• **Requirement**:
Output the complete listing exactly.

════════

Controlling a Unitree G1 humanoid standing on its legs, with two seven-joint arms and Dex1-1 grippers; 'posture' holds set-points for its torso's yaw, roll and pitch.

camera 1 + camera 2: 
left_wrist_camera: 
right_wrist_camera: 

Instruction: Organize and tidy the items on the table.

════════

• **Exercise output**:
Controlling a Unitree G1 humanoid standing on its legs, with two seven-joint arms and Dex1-1 grippers; 'posture' holds set-points for its torso's yaw, roll and pitch.

camera 1 + camera 2: 
left_wrist_camera: 
right_wrist_camera: 

Instruction: Organize and tidy the items on the table.

There is nothing further to add to the answer.